In early December the Harvard-Smithsonian Center for Astrophysics offered as part of its fall colloquium series a talk by Harvard’s Avi Loeb, fortunately captured on YouTube as Project Starshot: Visiting the Nearest Star Within Our Lifetime. We’ve looked at Breakthrough Starshot in many posts on Centauri Dreams, including my reports from the last set of meetings in Palo Alto, but for those new to the concept of using a laser array to send small, instrumented sails to the Alpha Centauri stars, this video is a fine introduction.

You’ll recall that yesterday I talked about Robert Austin’s futuristic Asteroid Belt Astronomical Telescope, with an illustration of what such an instrument might see of the exoplanet Gliese 832c. If Starshot can achieve its goals, it will be able to make out continent sized features on the surface of Proxima b, or perhaps a planet around Centauri A or B. It would achieve, in other words, what it would take a near-Earth space-based telescope 300 kilometers wide to equal.


Image: What we can see today. The NASA/ESA Hubble Space Telescope has given us this stunning view of the bright Alpha Centauri A (on the left) and Alpha Centauri B (on the right), shining like huge cosmic headlamps in the dark. The image was captured by the Wide-Field and Planetary Camera 2 (WFPC2).
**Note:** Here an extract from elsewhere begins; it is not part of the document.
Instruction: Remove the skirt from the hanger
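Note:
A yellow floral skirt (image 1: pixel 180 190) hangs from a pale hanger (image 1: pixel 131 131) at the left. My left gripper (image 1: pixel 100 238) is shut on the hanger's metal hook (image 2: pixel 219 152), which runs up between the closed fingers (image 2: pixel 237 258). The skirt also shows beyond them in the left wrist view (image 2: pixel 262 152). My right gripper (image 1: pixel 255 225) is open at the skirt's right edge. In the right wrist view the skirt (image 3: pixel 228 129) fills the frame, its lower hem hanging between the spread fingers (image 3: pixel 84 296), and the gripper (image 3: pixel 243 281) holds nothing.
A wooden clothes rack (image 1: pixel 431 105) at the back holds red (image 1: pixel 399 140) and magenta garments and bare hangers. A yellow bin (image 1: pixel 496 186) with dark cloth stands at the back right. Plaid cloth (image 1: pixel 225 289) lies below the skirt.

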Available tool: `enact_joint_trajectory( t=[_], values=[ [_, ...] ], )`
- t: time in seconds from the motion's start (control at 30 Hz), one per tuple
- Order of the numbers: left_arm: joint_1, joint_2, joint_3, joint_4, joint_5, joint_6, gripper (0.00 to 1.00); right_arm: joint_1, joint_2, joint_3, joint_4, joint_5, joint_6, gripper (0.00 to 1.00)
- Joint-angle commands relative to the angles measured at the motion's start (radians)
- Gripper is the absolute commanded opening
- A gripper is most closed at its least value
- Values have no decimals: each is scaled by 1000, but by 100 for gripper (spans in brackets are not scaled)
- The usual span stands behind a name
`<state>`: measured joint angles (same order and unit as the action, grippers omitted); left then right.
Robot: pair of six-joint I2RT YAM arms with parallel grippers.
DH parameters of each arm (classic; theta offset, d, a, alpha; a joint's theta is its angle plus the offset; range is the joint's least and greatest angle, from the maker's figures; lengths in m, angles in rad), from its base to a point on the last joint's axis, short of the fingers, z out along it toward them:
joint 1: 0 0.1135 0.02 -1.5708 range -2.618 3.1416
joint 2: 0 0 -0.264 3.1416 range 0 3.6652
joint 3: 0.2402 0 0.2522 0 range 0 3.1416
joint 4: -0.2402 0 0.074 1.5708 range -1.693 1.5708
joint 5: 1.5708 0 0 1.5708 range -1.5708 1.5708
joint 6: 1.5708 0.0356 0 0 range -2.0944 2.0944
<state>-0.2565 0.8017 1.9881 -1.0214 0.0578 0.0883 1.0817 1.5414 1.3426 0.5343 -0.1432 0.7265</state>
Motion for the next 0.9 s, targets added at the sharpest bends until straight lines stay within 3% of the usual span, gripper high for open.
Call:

WFPC2 was Hubble’s most used instrument for the first 13 years of the space telescope’s life, being replaced in 2009 by Wide-Field Camera 3 (WFC3) during Servicing Mission 4. This portrait of Alpha Centauri was produced by observations carried out at optical and near-infrared wavelengths. Credit: ESA/NASA.

Starshot envisions sending swarms of sails to its target stars, each moving at 20 percent of the speed of light. Each four-meter square lightsail would itself be used as the transmitter dish to beam data back to Earth showing us images of the planet, with each sail sending 100 images over the course of its observations. The time frames are interesting: If all goes without a hitch (and it’s hard to conceive of there being no hitches in a plan this ambitious), it will take several decades to build a beamer and create the actual sails and payload.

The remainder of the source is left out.